On 2024/8/26 06:05, Hugh Dickins wrote:
On Mon, 12 Aug 2024, Baolin Wang wrote:
To support large folio swapin for shmem in the following patches, add
large folio allocation for the new replacement folio in shmem_replace_folio().
Moreover large folios occupy N consecutive entries in the swap cache
instead of using multi-index entries like the page cache, therefore
we should replace each consecutive entries in the swap cache instead
of using the shmem_replace_entry().
As well as updating statistics and folio reference count using the number
of pages in the folio.
Signed-off-by: Baolin Wang <baolin.wang@xxxxxxxxxxxxxxxxx>
---
mm/shmem.c | 54 +++++++++++++++++++++++++++++++-----------------------
1 file changed, 31 insertions(+), 23 deletions(-)
diff --git a/mm/shmem.c b/mm/shmem.c
index f6bab42180ea..d94f02ad7bd1 100644
--- a/mm/shmem.c
+++ b/mm/shmem.c
@@ -1889,28 +1889,24 @@ static bool shmem_should_replace_folio(struct folio *folio, gfp_t gfp)
static int shmem_replace_folio(struct folio **foliop, gfp_t gfp,
struct shmem_inode_info *info, pgoff_t index)
{
- struct folio *old, *new;
- struct address_space *swap_mapping;
- swp_entry_t entry;
- pgoff_t swap_index;
- int error;
-
- old = *foliop;
- entry = old->swap;
- swap_index = swap_cache_index(entry);
- swap_mapping = swap_address_space(entry);
+ struct folio *new, *old = *foliop;
+ swp_entry_t entry = old->swap;
+ struct address_space *swap_mapping = swap_address_space(entry);
+ pgoff_t swap_index = swap_cache_index(entry);
+ XA_STATE(xas, &swap_mapping->i_pages, swap_index);
+ int nr_pages = folio_nr_pages(old);
+ int error = 0, i;
/*
* We have arrived here because our zones are constrained, so don't
* limit chance of success by further cpuset and node constraints.
*/
gfp &= ~GFP_CONSTRAINT_MASK;
- VM_BUG_ON_FOLIO(folio_test_large(old), old);
- new = shmem_alloc_folio(gfp, 0, info, index);
+ new = shmem_alloc_folio(gfp, folio_order(old), info, index);
It is not clear to me whether folio_order(old) will ever be more than 0
here: but if it can be, then care will need to be taken over the gfp flags,
With this patch set, it can be a large folio.
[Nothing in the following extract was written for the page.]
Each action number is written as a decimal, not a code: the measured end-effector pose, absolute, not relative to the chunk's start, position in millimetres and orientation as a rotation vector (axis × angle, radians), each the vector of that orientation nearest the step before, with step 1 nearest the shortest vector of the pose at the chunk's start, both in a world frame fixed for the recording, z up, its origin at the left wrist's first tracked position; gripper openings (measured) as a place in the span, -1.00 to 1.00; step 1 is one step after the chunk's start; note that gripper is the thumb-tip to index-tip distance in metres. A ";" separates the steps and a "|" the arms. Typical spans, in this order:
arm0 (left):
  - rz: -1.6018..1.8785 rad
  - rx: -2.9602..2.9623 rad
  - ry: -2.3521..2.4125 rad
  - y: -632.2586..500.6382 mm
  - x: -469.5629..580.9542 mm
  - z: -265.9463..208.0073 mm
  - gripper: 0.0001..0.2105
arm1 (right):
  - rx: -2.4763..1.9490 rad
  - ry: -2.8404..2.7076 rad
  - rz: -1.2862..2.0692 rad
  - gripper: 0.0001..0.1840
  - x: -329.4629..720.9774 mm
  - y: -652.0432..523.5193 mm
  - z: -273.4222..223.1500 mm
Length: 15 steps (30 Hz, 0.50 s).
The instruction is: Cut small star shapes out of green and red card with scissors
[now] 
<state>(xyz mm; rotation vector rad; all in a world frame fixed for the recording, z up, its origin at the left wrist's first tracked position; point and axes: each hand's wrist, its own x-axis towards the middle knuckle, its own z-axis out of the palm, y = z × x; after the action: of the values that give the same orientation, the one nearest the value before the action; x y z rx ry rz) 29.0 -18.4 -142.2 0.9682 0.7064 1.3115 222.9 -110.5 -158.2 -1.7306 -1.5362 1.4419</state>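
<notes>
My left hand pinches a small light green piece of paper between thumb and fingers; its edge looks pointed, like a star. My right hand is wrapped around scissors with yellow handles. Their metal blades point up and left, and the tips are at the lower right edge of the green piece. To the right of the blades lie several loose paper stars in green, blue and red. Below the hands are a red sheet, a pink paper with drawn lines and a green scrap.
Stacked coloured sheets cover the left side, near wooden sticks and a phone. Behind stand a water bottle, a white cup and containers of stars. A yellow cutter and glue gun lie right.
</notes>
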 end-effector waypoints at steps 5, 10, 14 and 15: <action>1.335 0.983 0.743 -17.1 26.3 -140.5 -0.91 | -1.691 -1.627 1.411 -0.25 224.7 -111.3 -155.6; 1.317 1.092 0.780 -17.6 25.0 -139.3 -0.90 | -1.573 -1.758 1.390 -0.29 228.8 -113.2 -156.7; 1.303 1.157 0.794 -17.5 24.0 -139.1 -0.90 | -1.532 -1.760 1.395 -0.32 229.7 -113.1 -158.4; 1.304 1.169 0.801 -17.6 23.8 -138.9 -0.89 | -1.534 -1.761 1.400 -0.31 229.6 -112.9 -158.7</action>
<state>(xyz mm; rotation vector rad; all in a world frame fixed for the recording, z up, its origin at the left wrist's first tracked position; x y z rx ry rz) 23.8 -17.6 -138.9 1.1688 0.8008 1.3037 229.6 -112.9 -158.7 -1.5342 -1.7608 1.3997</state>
If a large folio still
exists in the swap cache, we will get a large folio during swap in.
And yes, the gfp flags should be updated. How about the following fix?
that they are suited to allocating the large folio; and there will need to
be (could be awkward!) fallback to order 0 when that allocation fails.
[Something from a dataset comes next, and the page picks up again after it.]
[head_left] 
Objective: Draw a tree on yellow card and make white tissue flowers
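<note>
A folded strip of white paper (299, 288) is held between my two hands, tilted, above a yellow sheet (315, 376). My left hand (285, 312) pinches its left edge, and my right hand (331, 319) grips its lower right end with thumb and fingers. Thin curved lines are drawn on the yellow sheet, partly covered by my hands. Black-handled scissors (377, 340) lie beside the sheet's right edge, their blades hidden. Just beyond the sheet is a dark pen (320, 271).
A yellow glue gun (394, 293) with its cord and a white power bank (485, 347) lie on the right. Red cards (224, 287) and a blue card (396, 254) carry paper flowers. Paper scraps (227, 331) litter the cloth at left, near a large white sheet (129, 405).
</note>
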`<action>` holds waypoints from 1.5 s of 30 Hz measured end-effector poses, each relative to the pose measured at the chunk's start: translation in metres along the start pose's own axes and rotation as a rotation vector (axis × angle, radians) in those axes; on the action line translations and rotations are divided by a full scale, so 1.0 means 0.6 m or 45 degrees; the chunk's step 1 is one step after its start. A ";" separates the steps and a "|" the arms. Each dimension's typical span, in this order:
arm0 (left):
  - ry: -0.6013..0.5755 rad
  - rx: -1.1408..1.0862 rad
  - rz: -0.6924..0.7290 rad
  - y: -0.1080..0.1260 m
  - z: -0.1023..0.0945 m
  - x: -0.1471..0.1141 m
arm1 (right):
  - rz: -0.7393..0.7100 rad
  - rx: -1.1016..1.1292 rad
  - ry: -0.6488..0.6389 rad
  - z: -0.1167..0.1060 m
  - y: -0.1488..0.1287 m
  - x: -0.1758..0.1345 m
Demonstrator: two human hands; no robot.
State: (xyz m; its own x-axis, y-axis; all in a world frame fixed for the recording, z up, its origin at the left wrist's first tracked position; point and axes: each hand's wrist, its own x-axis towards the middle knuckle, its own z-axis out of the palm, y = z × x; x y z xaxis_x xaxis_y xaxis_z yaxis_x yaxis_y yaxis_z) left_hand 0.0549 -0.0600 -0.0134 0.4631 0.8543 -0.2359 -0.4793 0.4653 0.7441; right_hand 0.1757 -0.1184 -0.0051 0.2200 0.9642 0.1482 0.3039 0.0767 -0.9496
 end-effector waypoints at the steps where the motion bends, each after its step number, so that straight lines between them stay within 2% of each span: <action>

I do not think we should fallback to order 0 for a large folio, which
will introduce more complex logic, for example, we should split the
original large swap entries in shmem mapping, and it is tricky to free
large swap entries, etc. So I want to keept it simple now.
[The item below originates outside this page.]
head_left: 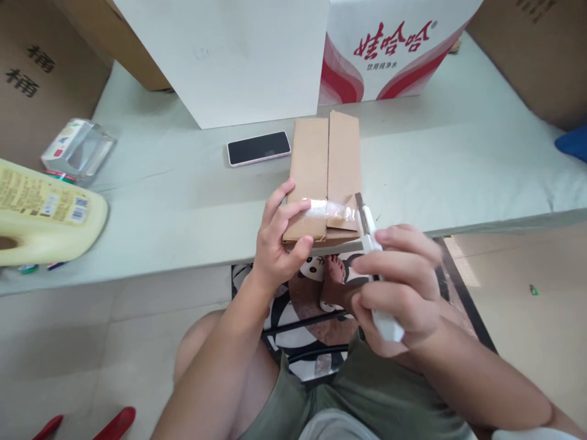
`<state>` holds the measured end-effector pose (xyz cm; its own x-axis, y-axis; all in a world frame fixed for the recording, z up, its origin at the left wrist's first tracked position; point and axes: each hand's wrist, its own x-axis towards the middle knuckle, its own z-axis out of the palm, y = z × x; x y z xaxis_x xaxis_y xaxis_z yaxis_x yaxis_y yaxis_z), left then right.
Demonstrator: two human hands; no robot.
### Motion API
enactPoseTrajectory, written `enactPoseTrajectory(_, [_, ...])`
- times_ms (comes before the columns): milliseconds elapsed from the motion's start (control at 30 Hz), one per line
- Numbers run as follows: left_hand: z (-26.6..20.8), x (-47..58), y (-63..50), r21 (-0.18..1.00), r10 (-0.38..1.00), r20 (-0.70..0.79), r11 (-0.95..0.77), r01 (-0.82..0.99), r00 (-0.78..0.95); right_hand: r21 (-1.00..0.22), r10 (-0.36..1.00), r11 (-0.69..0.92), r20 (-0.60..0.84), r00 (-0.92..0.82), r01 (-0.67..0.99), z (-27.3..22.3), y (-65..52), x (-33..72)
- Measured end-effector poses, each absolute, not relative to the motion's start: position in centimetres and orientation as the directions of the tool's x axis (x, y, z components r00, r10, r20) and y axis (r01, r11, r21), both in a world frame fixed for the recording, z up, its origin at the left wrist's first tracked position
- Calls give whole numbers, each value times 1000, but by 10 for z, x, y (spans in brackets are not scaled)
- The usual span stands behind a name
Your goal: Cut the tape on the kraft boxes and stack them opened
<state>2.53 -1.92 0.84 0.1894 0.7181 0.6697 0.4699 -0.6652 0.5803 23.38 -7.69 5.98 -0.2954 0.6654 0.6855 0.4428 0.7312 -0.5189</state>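
Observation:
A small brown cardboard box [310, 156] lies near the front edge of the table, its right flap slightly raised along the seam. Clear tape [320, 209] crosses the top close to the near end. My left hand [280, 239] grips the box's near left corner, with fingers on the top and side and the thumb at the near edge. In my right hand [406, 278] is a white box cutter [369, 235], blade out. Its tip is by the right end of the tape; whether it touches the cardboard I cannot tell.
A phone [259, 148] lies left of the box on the pale tablecloth [183, 201]. Behind stand a white carton [238, 55] and a carton with red lettering [389, 55]. At the left are a yellow jug [50, 214] and a clear plastic container [80, 150].

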Motion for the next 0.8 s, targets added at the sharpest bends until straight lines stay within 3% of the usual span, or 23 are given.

My own testing never comes to shmem_replace_folio(): it was originally for
one lowend graphics driver; but IIRC there's now a more common case for it.
Good to know. Thank you very much for your valuable input.
[PATCH] mm: shmem: fix the gfp flag for large folio allocation
In shmem_replace_folio(), it may be necessary to allocate a large folio,
so we should update the gfp flags to ensure it is suitable for
allocating the large folio.
Signed-off-by: Baolin Wang <baolin.wang@xxxxxxxxxxxxxxxxx>
---
mm/shmem.c | 18 +++++++++++++-----
1 file changed, 13 insertions(+), 5 deletions(-)
diff --git a/mm/shmem.c b/mm/shmem.c
index dd384d4ab035..d8038a66b110 100644
--- a/mm/shmem.c
+++ b/mm/shmem.c
@@ -155,7 +155,7 @@ static unsigned long shmem_default_max_inodes(void)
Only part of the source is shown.